Cindy Renfrow writes:
 
<<Hello!  Here is the only recipe in "Take 1000 Eggs or More" that calls for
bear meat specifically.  This is a very elaborate layered dish in 4 colors,
like a checkerboard lasagne.>>
  
(Snip)

<>
  
(Major snip, in which she gives the recipe: "Vn Vyaunde Furnez sanz noum de 
chare" (Harleian MS 279, Two Fifteenth-Century Cookery-Books, p. 49.) and 
her translation.)  
  
A few years ago I made a test version of Vyaund Furnez sanz noum de chare 
(Baked Dish Without a Name, of Meat -- Nameless Meat Pie (?)), of only four 
layers, just to try it out and see what it might do.  It was a 
"cooking-from-the-hip" experiment, and I didn't take any notes; I was going 
to take them next time, if I felt it was worth doing again.  It turned out to 
be a lot of work for not that spectacular a result, so I haven't tried it 
since. It is a long and complicated receipt, and who knows what they really 
had in mind, but here's what I did:
    
I made it as a deep-dish pie, with regular crust in a pie pan, understanding 
that to do it right it would be much larger and deeper than what I made. The 
multi-colored, multi-layered fillings, which are rotated each layer, were 
pretty straight forward, although the color variation wasn't as marked as I 
would have liked. The bottom of the pie was lined with thin strips of bacon 
fat for the lard. The hardest part was figuring out the layers between the 
fillings.  Trying to make sense of the original receipt, I concluded that a 
"tyne y-makyd of eyroun" was a scribal error for a "cyue y-makyd of eyroun" 

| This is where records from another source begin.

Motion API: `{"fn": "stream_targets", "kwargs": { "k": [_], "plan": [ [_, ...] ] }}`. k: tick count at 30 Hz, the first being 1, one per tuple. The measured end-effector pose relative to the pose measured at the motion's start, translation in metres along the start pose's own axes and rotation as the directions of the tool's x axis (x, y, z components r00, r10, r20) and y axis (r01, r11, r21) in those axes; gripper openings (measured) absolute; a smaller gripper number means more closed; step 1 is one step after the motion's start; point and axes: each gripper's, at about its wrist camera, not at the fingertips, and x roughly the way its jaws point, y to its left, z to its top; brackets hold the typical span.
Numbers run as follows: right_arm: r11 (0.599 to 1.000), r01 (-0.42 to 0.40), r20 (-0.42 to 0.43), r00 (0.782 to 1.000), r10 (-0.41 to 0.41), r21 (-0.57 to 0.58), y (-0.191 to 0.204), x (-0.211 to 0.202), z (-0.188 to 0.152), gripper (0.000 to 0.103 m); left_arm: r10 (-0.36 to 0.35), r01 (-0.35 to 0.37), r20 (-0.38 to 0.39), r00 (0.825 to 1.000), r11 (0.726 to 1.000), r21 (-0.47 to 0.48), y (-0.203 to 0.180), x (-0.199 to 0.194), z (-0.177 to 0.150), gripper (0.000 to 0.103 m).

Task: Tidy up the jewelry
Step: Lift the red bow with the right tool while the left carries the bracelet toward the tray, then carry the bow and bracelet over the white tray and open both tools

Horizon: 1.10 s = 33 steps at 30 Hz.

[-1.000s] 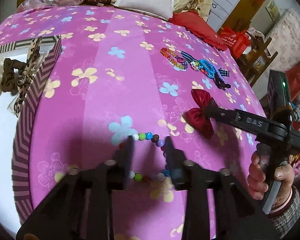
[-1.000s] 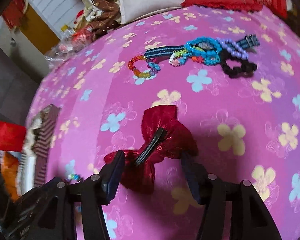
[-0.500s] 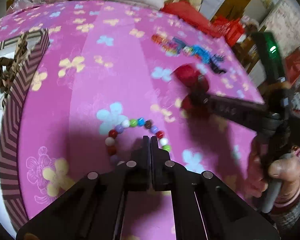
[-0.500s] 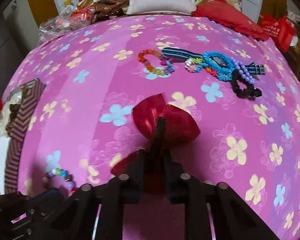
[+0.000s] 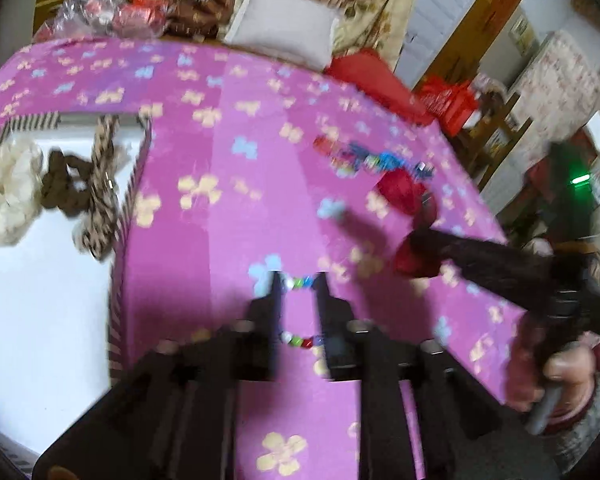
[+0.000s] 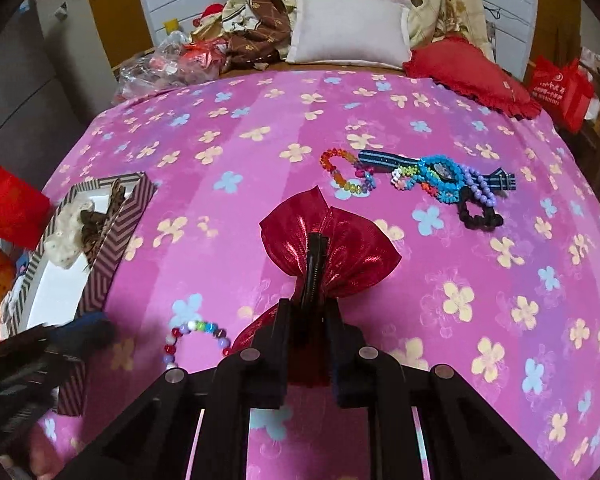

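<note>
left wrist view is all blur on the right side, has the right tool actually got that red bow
Observer: Yes. In the right wrist view the right tool is shut on the black clip that runs across the middle of the red bow.
Operator: ok and whats that colourful smear past it
Observer: A cluster of bead bracelets lying over a striped strap on the pink cover, apart from the bow.
</note>
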Motion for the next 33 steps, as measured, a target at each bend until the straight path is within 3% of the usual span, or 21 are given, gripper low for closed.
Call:
{"fn": "stream_targets", "kwargs": {
  "k": [2,9,15,16,17,22,28,33],
  "plan": [
    [1.0,-0.006,-0.004,1.0,0.006,-0.004,0.001,-0.003,-0.004,0.015,0.017,-0.017,-0.019,1.0,1.0,0.007,-0.002,0.011,-0.005,0.039],
    [0.997,-0.072,-0.001,0.997,0.072,0.021,-0.003,-0.01,-0.015,0.015,0.073,-0.066,-0.087,0.994,0.995,0.08,-0.017,0.047,-0.015,0.043],
    [0.994,-0.106,0.012,0.994,0.106,0.014,-0.004,-0.009,-0.02,0.015,0.075,-0.07,-0.1,0.992,0.996,0.053,-0.01,0.057,-0.016,0.043],
    [0.993,-0.113,0.01,0.994,0.113,0.017,-0.005,-0.008,-0.021,0.015,0.077,-0.072,-0.097,0.992,0.996,0.051,-0.01,0.058,-0.016,0.038],
    [0.993,-0.118,0.007,0.993,0.118,0.019,-0.005,-0.006,-0.022,0.015,0.093,-0.089,-0.093,0.991,0.995,0.051,-0.01,0.059,-0.016,0.01],
    [0.992,-0.122,-0.01,0.992,0.122,0.033,-0.01,0.003,-0.024,0.015,0.083,-0.082,-0.08,0.993,0.997,0.012,-0.011,0.062,-0.017,0.008],
    [0.993,-0.117,0.003,0.993,0.117,0.029,-0.011,-0.008,-0.02,0.015,0.012,-0.011,0.058,0.998,1.0,-0.023,-0.012,0.01,-0.005,0.008],
    [0.989,-0.146,0.017,0.989,0.146,-0.01,0.016,-0.024,-0.011,0.015,-0.007,0.023,0.216,0.976,0.997,-0.071,0.009,-0.059,0.005,0.008]
  ]
}}
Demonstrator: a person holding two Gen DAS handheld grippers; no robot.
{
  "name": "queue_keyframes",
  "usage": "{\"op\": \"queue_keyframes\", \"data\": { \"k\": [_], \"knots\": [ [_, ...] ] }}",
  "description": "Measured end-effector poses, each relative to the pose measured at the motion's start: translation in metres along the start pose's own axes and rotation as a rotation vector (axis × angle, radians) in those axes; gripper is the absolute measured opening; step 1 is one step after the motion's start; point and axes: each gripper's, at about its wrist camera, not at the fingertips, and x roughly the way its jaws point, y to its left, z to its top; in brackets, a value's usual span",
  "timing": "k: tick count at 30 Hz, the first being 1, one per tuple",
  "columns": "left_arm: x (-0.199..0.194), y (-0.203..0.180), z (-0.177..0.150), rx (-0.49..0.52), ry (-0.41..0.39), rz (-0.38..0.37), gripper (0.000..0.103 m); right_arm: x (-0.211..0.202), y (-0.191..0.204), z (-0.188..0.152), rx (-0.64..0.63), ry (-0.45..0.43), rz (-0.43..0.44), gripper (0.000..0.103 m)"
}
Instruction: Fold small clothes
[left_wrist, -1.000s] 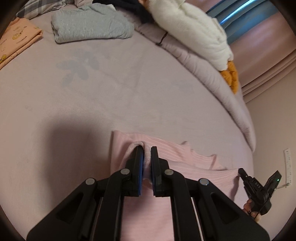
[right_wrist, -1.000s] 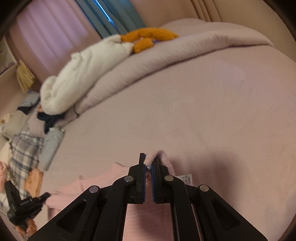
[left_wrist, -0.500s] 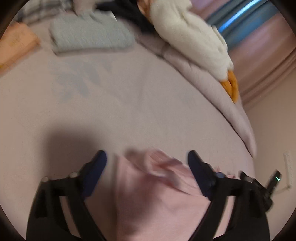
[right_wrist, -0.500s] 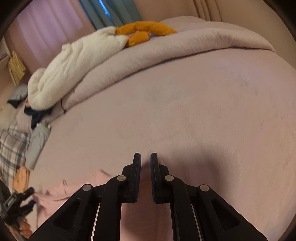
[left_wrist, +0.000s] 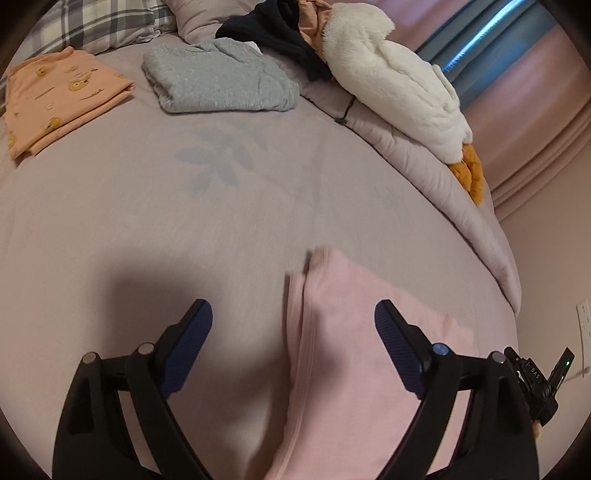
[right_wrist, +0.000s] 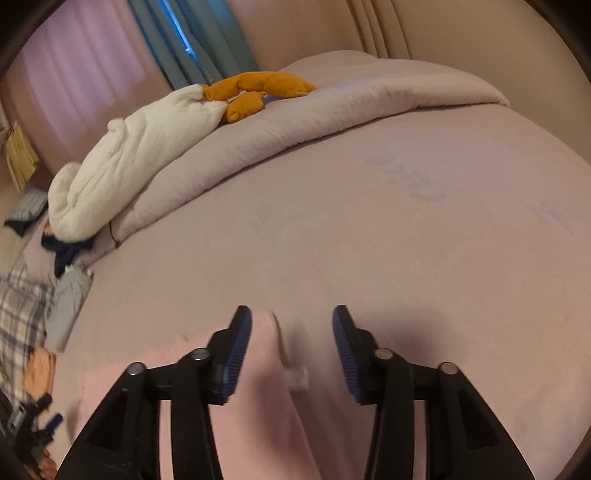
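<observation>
A pink garment (left_wrist: 351, 354) lies folded on the pale mauve bed sheet (left_wrist: 221, 206). In the left wrist view my left gripper (left_wrist: 293, 325) is wide open above its near left edge and holds nothing. In the right wrist view my right gripper (right_wrist: 291, 332) is open over the same pink garment (right_wrist: 258, 398), whose white label (right_wrist: 297, 376) shows between the jaws. The right gripper also shows at the right edge of the left wrist view (left_wrist: 535, 380).
A folded grey garment (left_wrist: 218, 77) and a folded orange printed garment (left_wrist: 59, 96) lie at the far side. A white plush toy with orange feet (left_wrist: 399, 77), a dark garment (left_wrist: 280, 40) and a plaid pillow (left_wrist: 92, 26) sit by the rolled duvet (right_wrist: 332, 110).
Both grippers were shut on the pink garment one second ago. Both have opened and let it go, and it now lies flat on the bed. Both grippers have lifted back a little.
</observation>
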Motion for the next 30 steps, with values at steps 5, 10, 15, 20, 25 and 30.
{"op": "queue_keyframes", "data": {
  "k": [5, 10, 15, 20, 25, 30],
  "knots": [
    [-0.019, 0.0, -0.032, 0.044, 0.02, 0.012, 0.092, -0.018, -0.002, -0.026, -0.042, 0.054, 0.026, 0.062],
    [-0.027, 0.001, -0.066, 0.049, 0.048, -0.004, 0.094, -0.029, 0.0, -0.054, -0.071, 0.099, 0.026, 0.064],
    [-0.029, 0.005, -0.09, 0.037, 0.071, -0.005, 0.094, -0.034, 0.004, -0.07, -0.095, 0.115, 0.003, 0.064],
    [-0.028, 0.008, -0.107, 0.027, 0.103, -0.022, 0.092, -0.036, -0.008, -0.083, -0.025, 0.138, 0.058, 0.064],
    [-0.029, 0.007, -0.118, 0.033, 0.1, -0.043, 0.09, -0.035, -0.015, -0.099, 0.016, 0.162, 0.078, 0.064],
    [-0.029, 0.005, -0.124, 0.028, 0.098, -0.046, 0.082, -0.036, -0.016, -0.104, 0.023, 0.177, 0.102, 0.064]
  ]
}}
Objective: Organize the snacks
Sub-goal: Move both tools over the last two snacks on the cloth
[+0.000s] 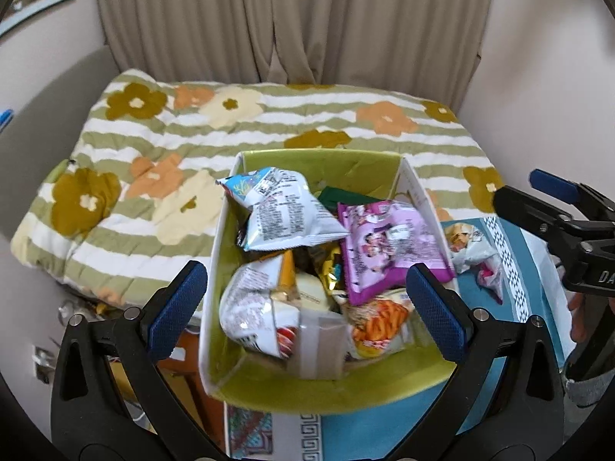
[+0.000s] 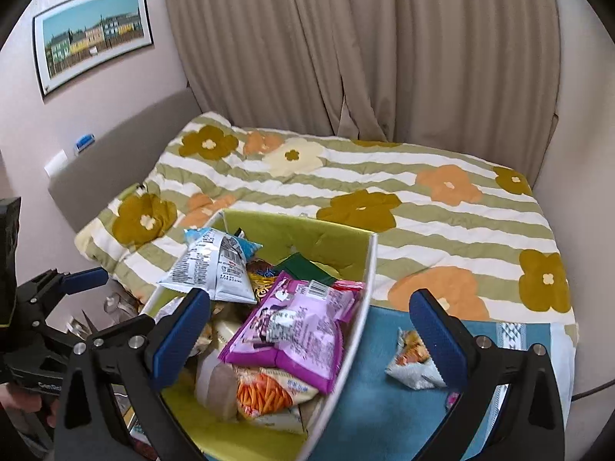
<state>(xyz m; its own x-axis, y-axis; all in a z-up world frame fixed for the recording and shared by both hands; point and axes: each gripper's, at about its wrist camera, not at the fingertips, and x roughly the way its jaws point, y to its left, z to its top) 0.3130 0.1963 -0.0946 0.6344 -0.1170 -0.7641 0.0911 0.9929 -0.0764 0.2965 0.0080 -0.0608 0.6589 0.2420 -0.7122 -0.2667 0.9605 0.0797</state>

(t and c, and u and n might easily be confused in 15th century secretary 
script).  I read  "cyue" as "civee" (u and v being sometimes interchangable), 
which in other contexts is an onion sauce.  A civee of eggs, it occurred to 
me, might be a sauce of minced onions mixed with egg.  I made such a mixture, 
and spread a layer of this over the strips of fat to form a base.  When the 
receipt called for a cyue to be layered, alternating with grease, I concluded 
this referred to the cyue of eyroun that had just been prepared.  I layered 
butter (in place of grease) and the onion and egg mixture between the colored 
ground-meat layers.  When it baked, the egg and onion layer solidified, 
holding the filling together, and setting off the colored layers, giving a 
pronounced striped effect.
  
It tasted alright, and a full-scale one would be impressive.  I should try it 
again
sometime.  Thank you, Cindy, for reminding me of that long-ago experiment.